* **WORK REQUIRED**
In the material below, find each line that contains the word "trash" and copy it.

* **THE DATA**
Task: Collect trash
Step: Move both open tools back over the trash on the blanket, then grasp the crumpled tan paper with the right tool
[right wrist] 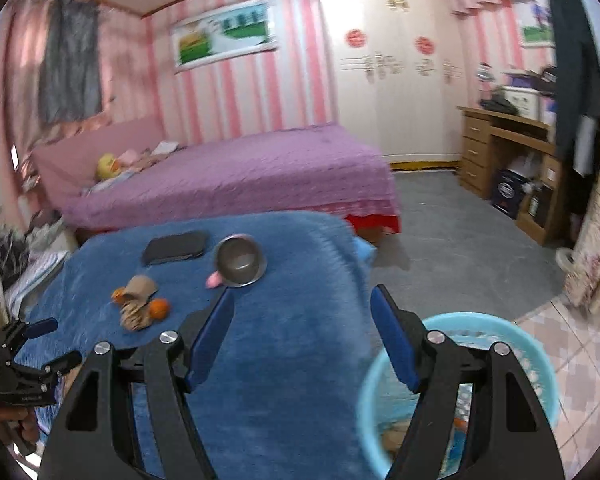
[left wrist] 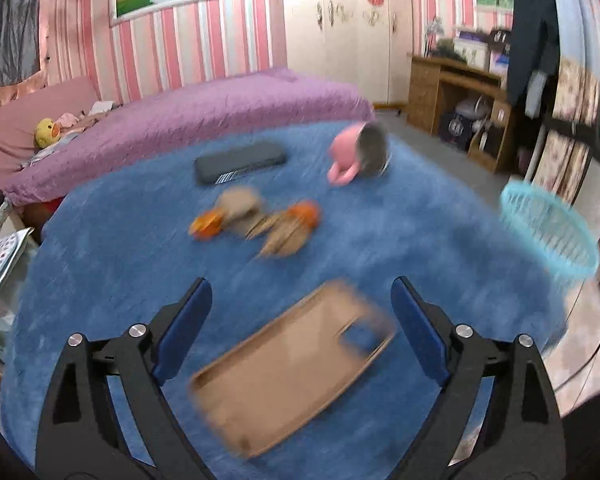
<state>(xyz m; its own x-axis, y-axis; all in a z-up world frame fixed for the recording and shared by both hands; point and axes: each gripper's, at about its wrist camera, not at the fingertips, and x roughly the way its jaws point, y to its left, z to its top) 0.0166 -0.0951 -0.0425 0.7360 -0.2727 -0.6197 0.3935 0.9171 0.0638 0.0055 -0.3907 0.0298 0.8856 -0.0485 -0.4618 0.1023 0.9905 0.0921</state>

* **RESPONSE FOR THIS EXERCISE**
Task: Collect trash
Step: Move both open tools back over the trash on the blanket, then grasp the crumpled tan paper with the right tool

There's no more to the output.